A replacement for the quarters. The French team qualified for the semi-finals of the World Handball Championship in Gdansk (Poland) on Wednesday after beating Germany with pain (35-28), helped by the performance of their second goalkeeper, Rémi Desbonnet.
The Blues, reigning Olympic champions, will be at home in Stockholm, Sweden on Friday (victory over Egypt 26-22), their executioner in the last four at the previous edition and then again at Euro-2022. A strong opponent, reigning European champion, on his way to a seventh world title.
If the Olympic champions hang a new star on their jersey on Sunday, they can thank Rémi Desbonnet for the medal against Germany, which they had beaten in the two previous confrontations. bronze at the 2019 World Cup and in swimming pools at the 2021 Olympics.
“It’s incredible, it’s what you dream about when you’re a kid and you enter a hand room for the first time,” Desbonnet commented with emotion.
“It was very questionable”
“Yes, I am moved, because I am not going to teach you anything by telling you that it doubted a lot (his success at the highest level with his modest height for a goalkeeper, 1.82 m, ed.). But there are also very a lot of people who believed in me, and I’m thinking about that tonight (Wednesday) We’ve been gone for a month, I want to take my phone…” he added.
The Montpellier player unfolded his work in two stages.
In the first, before the break, he slowly warmed up after coming on in place of Gérard, who went off after fifteen minutes without making a single save.
Unlike his counterpart Andreas Wolff, disgusted by the Blues in the first period, who could be happy with a draw at half time (16-16) with only 50% shot success.

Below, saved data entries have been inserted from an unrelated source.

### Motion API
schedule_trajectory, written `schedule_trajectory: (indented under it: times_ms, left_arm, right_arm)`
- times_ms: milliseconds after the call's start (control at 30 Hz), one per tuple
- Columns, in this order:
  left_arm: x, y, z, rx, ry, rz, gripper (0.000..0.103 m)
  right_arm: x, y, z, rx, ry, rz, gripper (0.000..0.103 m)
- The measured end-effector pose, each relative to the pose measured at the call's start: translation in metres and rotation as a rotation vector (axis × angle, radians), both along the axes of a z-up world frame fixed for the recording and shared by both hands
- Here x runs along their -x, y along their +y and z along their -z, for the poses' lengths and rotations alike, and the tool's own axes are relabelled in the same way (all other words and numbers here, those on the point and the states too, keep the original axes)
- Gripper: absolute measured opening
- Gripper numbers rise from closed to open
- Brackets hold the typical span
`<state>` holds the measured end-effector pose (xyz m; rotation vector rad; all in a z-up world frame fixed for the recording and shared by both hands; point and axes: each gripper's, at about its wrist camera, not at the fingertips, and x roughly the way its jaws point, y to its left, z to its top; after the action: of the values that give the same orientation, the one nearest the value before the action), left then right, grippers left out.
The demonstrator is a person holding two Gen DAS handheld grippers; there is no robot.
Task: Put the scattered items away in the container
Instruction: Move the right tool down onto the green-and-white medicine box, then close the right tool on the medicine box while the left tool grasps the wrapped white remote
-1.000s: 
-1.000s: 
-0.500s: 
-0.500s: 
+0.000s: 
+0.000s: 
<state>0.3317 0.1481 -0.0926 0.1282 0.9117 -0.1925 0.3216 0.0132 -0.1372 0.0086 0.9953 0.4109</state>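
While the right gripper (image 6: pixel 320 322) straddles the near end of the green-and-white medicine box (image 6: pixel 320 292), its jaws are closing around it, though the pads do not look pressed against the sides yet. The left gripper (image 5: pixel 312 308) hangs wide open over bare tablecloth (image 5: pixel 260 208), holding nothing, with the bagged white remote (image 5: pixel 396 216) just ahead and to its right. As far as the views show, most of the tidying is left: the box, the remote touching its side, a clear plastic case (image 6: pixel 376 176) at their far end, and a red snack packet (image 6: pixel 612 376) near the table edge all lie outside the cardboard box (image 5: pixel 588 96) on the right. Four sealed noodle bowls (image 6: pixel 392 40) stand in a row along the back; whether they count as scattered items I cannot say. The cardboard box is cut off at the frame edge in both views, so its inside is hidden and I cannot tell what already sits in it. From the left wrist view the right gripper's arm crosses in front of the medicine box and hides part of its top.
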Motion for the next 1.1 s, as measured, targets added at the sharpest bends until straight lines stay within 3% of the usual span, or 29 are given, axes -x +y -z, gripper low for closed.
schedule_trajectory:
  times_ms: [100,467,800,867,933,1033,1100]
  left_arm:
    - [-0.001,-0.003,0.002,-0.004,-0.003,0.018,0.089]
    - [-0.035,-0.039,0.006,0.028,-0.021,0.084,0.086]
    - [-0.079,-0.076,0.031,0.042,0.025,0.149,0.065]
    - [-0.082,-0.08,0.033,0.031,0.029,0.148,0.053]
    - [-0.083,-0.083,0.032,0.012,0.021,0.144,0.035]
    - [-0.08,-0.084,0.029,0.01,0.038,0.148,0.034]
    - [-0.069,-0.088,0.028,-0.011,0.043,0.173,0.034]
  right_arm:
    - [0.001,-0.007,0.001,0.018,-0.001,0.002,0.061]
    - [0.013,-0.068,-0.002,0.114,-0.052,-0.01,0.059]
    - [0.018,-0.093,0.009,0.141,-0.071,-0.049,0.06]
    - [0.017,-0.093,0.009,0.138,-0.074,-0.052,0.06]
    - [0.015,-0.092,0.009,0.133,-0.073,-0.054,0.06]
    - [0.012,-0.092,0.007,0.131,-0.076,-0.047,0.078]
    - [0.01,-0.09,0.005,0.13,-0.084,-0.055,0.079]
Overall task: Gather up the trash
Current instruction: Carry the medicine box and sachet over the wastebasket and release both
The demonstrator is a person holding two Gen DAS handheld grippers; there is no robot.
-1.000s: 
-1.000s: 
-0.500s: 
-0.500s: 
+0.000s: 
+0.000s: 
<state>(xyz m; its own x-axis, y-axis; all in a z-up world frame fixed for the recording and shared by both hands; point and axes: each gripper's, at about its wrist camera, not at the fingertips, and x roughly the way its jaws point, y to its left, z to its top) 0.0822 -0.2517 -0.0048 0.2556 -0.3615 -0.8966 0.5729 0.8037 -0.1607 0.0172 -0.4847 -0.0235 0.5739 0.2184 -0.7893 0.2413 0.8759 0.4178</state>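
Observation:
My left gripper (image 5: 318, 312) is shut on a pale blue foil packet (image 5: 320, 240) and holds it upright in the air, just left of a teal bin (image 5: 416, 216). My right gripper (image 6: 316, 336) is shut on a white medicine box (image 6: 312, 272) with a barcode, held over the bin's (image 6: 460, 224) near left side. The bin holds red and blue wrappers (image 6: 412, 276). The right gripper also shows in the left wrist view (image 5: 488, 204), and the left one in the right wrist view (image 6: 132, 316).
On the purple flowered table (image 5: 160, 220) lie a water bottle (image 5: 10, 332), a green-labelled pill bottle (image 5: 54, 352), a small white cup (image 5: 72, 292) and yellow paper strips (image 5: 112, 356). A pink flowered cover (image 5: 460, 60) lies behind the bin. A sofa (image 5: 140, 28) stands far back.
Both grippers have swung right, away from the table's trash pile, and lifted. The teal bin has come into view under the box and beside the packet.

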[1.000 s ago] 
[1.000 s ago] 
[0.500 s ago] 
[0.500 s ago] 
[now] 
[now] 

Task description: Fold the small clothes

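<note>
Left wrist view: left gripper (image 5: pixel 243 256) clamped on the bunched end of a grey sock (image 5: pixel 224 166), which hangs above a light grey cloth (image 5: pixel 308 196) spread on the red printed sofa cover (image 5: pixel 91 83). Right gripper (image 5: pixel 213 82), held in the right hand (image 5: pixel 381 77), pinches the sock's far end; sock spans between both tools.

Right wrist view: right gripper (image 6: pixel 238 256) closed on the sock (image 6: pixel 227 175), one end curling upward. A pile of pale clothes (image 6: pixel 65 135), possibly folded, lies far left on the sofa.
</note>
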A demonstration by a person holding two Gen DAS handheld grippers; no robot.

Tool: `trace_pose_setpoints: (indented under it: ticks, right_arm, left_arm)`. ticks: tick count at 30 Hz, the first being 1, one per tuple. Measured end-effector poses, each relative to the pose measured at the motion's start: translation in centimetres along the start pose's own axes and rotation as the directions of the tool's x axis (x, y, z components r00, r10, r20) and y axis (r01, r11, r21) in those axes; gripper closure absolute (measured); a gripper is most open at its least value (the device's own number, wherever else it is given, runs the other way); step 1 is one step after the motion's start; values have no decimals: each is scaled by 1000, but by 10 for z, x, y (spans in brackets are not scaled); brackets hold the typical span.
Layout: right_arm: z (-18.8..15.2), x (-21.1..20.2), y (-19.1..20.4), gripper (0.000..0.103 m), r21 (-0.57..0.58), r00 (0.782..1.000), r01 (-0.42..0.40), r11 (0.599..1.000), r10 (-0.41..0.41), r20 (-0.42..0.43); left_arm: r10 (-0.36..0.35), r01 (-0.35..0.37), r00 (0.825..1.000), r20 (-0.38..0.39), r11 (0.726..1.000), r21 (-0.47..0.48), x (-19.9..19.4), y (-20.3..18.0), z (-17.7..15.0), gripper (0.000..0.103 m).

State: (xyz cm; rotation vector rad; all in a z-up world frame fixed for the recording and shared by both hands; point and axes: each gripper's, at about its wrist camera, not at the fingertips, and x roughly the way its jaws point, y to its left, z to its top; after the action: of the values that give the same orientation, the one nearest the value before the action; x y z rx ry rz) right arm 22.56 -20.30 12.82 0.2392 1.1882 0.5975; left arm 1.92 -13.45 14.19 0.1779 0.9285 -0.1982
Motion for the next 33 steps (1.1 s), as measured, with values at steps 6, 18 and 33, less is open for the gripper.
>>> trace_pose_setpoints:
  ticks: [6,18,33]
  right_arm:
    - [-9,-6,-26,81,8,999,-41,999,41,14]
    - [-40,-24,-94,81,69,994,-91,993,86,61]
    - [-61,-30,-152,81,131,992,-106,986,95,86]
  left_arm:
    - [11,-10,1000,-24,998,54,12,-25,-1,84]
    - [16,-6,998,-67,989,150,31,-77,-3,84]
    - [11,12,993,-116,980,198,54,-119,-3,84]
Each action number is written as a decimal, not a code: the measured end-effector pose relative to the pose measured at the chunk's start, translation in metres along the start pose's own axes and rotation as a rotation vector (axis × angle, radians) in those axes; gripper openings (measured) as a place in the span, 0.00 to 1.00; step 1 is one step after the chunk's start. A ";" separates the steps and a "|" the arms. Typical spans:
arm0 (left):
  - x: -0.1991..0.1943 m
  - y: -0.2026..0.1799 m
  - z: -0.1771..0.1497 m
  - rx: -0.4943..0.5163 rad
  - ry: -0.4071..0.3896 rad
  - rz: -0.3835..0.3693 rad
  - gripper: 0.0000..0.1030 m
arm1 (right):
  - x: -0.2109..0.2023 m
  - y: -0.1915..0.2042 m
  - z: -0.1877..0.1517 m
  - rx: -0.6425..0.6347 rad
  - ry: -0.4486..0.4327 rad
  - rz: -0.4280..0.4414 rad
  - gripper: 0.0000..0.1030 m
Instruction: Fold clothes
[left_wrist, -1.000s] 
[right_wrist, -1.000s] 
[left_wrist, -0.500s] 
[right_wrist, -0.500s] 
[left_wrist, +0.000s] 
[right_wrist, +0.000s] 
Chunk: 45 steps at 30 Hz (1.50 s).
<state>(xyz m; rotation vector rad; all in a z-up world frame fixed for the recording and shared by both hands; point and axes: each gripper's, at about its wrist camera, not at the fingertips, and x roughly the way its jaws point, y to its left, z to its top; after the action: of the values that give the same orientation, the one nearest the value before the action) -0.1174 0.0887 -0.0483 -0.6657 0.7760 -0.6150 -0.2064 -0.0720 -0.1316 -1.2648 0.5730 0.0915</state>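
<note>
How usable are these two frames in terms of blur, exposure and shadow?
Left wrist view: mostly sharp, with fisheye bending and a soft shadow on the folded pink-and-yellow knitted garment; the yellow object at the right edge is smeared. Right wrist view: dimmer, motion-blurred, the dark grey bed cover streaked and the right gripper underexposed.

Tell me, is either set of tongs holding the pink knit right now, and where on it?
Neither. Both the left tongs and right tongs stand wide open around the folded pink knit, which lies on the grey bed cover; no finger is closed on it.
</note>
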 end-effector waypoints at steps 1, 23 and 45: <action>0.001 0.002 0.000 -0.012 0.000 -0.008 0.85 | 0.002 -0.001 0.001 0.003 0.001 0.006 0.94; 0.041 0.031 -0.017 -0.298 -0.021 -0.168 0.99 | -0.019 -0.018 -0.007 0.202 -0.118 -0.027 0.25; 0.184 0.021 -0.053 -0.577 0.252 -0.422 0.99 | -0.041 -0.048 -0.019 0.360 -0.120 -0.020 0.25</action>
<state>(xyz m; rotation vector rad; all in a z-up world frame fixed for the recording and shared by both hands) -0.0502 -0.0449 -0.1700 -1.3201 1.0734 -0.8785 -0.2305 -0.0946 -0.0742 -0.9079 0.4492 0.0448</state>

The Kielce goalkeeper made almost ten saves before the break, including a double against Nikola Karabatic (10th, 8-5 for Germany) or a spectacular right leg almost at head level against Dika Mem who went off alone in the counterattack (20th) .
Desbonnet, 30, made his first save just eight minutes after coming into play, but he finally heated up the machine after two consecutive saves, the second against Patrick Groetzki (29th) launching only against him.
After the break, the substitute goalkeeper was almost impassable for ten minutes (34-43rd) in which he made seven saves on eight shots.
Stops that initially kept his team afloat (17-19, 34th), before taking a three-goal lead (23-20, 44th).
Desbonnet (14 saves in the end on 30 shots) disgustedly finished off the German gunners and definitively secured the victory of the Blues with two consecutive parades five minutes before the end (30-25).
Richardson also at the rendezvous
To triumph over the German youth, the gold nugget Juri Knorr in the lead (5/10), coach Guillaume Gille and his team could also count on another usual substitute, Melvyn Richardson (4/6).
The son of former “Barjot” Jackson Richardson successfully replaced his teammate in the first period, Dika Mem, who was in check (3/7 in the end).
But during the last four in Stockholm, the Blues, spared few injuries and packages since the start of the competition, will need their entire workforce to beat the Swedes in front of a home crowd.
On Wednesday, left-back Thibaud Briet retired, injured in one hand, while Nikola Karabatic played little in the same position and still felt the blow to his left foot that forced him to miss the previous two games.